So the Christian reads the account of his present spiritual wealth, and of his coming completed life, "his perfect consummation and bliss in the eternal glory." Let him take it home, with most humble but quite decisive assurance, as he looks again, and believes again, on his redeeming Lord. For him, in his inexpressible need, God has gone about to provide "so great salvation." He has accepted his person in His Son who died for him. He has not only forgiven him through that great Sacrifice, but in it He has "condemned," sentenced to chains and death, his sin, which is now a doomed thing, beneath his feet, in Christ. And He has given to him, as personal and perpetual Indweller, to be claimed, hailed, and used by humble faith, His own Eternal Spirit, the Spirit of His Son, the Blessed One who, dwelling infinitely in the Head, comes to dwell fully in the members, and make Head and members wonderfully one. Now then let him give himself up with joy, thanksgiving, and expectation, to the "fulfilling of the righteous demand of God's Law," "walking Spirit-wise," with steps moving ever away from self and towards the will of God. Let him meet the world, the devil, and that mysterious "flesh," (all ever in potential presence,) with no less a Name than that of the Father, and the Son, and the Holy Ghost. Let him stand up not as a defeated and disappointed combatant, maimed, half-blinded, half-persuaded to succumb, but as one who treads upon "all the power of the enemy," in Christ, by the indwelling Spirit. And let him reverence his mortal body, even while he "keeps it in subjection," and while he willingly tires it, or gives it to suffer, for his Lord. For it is the temple of the Spirit. It is the casket of the hope of glory.

[119] "In this surpassing chapter the several streams of the preceding arguments meet and flow in one 'river of the water of life, clear as crystal, proceeding out of the throne of God and of the Lamb,' until it seems to lose itself in the ocean of a blissful eternity."—David Brown, D.D., "The Epistle to the Romans," in "Handbooks for Bible Classes."

[120] There can be no reasonable doubt that the words "who walk not after the flesh, but after the Spirit," should be omitted. They are probably a gloss from ver. 4; inserted (perhaps first as a side-note) by scribes who failed to appreciate the profound simplicity of the Apostle's dictum.

[121] We thus indicate the thought given by the otherwise difficult "For" of ver. 2. That "for" cannot mean to imply that there is no condemnation because the Spirit has enabled us to be holy; this would stultify the whole argument of chapters iii.-v.
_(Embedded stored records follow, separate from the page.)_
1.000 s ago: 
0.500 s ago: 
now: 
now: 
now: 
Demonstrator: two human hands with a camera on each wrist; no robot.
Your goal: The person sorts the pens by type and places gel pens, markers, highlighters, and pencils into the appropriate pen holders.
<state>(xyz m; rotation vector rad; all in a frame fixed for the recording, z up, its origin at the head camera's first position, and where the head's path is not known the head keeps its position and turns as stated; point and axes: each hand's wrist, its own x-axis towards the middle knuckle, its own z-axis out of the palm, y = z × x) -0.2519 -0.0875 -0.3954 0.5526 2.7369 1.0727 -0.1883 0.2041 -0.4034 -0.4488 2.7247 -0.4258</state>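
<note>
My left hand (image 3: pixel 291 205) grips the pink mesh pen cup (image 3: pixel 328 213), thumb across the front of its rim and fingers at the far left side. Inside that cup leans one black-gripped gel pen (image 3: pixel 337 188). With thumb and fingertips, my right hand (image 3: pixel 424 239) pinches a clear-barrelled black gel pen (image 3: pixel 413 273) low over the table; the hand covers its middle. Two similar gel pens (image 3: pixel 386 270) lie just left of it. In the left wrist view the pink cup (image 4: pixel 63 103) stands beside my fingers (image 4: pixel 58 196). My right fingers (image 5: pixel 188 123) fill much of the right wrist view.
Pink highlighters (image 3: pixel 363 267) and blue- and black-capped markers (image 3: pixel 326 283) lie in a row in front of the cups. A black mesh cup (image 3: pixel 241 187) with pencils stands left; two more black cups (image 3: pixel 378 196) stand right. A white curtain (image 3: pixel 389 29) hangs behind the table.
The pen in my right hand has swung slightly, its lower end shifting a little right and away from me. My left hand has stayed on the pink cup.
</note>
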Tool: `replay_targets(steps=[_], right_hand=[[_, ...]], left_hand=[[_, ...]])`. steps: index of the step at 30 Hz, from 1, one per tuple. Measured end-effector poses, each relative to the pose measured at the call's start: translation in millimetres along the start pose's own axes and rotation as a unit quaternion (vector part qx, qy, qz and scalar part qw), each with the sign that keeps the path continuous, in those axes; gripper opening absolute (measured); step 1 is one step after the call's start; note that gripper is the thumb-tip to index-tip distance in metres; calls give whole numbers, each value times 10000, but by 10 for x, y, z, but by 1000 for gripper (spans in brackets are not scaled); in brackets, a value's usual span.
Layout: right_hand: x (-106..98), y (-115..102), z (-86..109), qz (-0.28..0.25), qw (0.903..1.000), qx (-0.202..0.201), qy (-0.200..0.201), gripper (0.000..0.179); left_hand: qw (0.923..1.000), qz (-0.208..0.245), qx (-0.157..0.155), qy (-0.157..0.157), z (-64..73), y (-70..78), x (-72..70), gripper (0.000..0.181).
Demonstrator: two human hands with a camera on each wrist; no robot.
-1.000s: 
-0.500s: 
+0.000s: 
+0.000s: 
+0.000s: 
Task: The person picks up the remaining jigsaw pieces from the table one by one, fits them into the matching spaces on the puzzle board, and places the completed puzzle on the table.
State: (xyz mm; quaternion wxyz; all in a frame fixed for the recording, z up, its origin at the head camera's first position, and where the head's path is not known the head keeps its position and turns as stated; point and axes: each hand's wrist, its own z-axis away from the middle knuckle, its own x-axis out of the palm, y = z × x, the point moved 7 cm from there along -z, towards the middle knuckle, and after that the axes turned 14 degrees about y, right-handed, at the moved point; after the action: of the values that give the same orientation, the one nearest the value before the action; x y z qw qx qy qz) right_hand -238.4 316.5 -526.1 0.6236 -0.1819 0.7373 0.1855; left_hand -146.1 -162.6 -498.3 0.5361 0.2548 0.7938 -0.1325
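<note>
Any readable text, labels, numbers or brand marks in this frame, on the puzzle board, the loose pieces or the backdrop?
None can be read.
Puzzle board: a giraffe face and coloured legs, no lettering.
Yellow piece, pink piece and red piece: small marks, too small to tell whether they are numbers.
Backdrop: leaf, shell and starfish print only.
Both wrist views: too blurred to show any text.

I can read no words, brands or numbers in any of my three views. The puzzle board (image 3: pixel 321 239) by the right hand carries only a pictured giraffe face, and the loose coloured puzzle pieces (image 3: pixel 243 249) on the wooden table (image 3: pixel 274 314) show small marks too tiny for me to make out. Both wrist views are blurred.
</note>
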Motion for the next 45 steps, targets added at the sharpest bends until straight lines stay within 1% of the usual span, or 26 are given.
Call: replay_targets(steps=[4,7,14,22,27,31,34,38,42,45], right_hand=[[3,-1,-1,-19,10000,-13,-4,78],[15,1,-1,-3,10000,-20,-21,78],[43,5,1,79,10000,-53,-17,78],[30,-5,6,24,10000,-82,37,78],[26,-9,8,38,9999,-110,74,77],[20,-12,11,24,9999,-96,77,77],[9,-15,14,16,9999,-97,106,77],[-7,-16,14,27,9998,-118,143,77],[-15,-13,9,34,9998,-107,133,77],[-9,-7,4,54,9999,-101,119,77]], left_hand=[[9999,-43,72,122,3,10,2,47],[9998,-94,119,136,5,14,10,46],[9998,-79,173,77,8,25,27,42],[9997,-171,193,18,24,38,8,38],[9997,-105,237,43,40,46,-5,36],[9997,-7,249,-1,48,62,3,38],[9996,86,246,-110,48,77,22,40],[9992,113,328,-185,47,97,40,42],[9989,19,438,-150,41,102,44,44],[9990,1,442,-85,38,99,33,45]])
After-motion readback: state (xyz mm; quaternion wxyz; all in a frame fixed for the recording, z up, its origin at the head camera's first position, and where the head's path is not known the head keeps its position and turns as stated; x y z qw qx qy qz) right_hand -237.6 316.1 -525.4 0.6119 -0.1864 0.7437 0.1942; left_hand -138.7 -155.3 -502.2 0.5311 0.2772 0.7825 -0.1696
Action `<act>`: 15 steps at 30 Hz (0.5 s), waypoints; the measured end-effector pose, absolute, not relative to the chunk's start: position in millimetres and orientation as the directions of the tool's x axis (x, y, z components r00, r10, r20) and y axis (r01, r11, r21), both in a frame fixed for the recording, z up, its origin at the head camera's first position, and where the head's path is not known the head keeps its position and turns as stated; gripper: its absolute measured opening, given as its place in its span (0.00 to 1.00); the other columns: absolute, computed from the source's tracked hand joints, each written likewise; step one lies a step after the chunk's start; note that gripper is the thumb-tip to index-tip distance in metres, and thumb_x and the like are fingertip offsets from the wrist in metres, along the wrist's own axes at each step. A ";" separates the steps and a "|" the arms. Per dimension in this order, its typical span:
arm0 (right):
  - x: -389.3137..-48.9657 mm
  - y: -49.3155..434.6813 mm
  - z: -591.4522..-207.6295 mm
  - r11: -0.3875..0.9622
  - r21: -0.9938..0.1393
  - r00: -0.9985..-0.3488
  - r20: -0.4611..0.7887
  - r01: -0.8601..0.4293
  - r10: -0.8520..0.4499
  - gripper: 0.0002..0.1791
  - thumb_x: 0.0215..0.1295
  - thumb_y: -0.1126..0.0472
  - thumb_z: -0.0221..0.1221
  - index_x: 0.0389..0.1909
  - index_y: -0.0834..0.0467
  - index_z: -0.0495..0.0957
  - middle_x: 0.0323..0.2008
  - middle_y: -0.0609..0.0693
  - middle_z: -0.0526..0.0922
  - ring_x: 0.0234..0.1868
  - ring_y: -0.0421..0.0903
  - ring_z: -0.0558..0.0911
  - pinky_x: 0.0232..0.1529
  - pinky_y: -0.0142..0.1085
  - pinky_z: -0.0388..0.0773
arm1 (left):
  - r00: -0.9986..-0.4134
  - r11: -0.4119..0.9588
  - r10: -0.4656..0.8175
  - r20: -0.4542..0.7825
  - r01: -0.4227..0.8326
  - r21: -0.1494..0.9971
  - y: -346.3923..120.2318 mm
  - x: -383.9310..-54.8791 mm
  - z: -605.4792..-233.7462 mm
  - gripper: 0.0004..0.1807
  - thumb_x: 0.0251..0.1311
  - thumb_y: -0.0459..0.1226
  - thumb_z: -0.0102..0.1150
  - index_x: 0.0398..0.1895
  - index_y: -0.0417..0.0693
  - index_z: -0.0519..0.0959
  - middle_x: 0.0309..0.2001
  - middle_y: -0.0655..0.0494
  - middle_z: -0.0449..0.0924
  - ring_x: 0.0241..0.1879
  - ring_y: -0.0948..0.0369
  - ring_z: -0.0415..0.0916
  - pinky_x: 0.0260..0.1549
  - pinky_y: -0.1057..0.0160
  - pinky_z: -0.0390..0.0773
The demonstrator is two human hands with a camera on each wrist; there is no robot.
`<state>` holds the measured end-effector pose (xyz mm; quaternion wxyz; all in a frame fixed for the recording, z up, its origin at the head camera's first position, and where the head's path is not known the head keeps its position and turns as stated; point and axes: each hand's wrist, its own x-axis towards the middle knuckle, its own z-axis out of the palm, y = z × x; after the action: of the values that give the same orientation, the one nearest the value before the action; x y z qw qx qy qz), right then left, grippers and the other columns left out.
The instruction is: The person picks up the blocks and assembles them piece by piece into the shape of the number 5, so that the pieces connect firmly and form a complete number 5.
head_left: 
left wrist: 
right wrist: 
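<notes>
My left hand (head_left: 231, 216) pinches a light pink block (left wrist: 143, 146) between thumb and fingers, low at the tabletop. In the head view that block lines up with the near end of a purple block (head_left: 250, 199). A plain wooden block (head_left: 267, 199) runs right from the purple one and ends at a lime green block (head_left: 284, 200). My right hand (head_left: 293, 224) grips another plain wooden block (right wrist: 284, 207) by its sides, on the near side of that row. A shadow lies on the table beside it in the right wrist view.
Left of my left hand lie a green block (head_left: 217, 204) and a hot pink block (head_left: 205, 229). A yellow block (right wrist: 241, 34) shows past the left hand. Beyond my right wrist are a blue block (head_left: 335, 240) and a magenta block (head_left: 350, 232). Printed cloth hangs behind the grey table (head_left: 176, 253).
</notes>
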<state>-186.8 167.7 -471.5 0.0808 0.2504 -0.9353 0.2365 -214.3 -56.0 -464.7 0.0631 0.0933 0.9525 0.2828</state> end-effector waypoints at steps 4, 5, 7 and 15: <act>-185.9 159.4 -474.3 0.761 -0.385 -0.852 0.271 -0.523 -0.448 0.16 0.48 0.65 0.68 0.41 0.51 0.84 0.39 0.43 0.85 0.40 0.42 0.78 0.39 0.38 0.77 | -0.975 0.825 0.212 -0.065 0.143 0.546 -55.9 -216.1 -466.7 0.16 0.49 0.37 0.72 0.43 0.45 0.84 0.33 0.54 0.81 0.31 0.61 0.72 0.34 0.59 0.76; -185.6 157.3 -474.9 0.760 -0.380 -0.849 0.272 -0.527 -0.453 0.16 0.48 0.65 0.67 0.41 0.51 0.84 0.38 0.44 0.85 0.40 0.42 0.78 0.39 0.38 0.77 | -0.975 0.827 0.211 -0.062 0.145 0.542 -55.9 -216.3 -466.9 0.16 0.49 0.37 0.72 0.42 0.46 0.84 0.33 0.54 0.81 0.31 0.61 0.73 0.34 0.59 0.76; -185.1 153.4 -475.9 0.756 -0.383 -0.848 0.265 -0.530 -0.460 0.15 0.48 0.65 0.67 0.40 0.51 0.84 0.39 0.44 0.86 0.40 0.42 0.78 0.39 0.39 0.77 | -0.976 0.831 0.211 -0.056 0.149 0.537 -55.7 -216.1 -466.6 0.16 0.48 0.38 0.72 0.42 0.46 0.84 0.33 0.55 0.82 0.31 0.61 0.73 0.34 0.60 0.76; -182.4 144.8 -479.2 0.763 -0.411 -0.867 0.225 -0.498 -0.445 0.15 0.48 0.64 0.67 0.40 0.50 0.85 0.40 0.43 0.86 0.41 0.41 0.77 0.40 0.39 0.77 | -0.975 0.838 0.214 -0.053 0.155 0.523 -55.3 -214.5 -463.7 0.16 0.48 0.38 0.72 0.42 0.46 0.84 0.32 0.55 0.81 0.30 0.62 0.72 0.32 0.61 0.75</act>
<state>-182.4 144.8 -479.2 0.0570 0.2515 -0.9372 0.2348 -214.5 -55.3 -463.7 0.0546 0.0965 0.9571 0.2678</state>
What, in that context, it must imply is the complex fact (1) that we are in Christ—where there is no condemnation, and (2) that we are there by the Holy Spirit, who brought us to saving faith. Now we are to learn (3) what that Spirit has done also for us in giving us union with Christ.

[122] Τοῦ πνεύματος τῆς ζωῆς ἐν Χπριστῷ Ἰησοῦ. In the Greek of the N. T. it is possible so to interpret. Classical Greek would require τῆς ζωῆς τῆς ἐν Χ. Ἰ. The rendering, however, "the law of the Spirit of life, in Christ Jesus," (making the last three words govern the whole previous thought,) is amply admissible.

[123] Περὶ ἁμαρτίας: the phrase is stamped with a sacrificial speciality by the Greek of the O. T. See e.g. Levit. xvi. 3, 5, 6, 9, 11, 15, 16, 25, 27. And cp. Heb. x. 8.

[124] "The way of him that is laden with guilt is exceeding crooked." Prov. xxi. 8 R.V.

[125] We do not translate the δὲ. It seems to be best represented in English by connecting the clause only by position with what goes before.

[126] The Greek lays a solemn emphasis by position on Θεῷ.

[127] We refer the word πνεῦμα here, as throughout the passage, to the Holy Ghost. No other interpretation seems either consistent with the whole context, or adequate to its grandeur.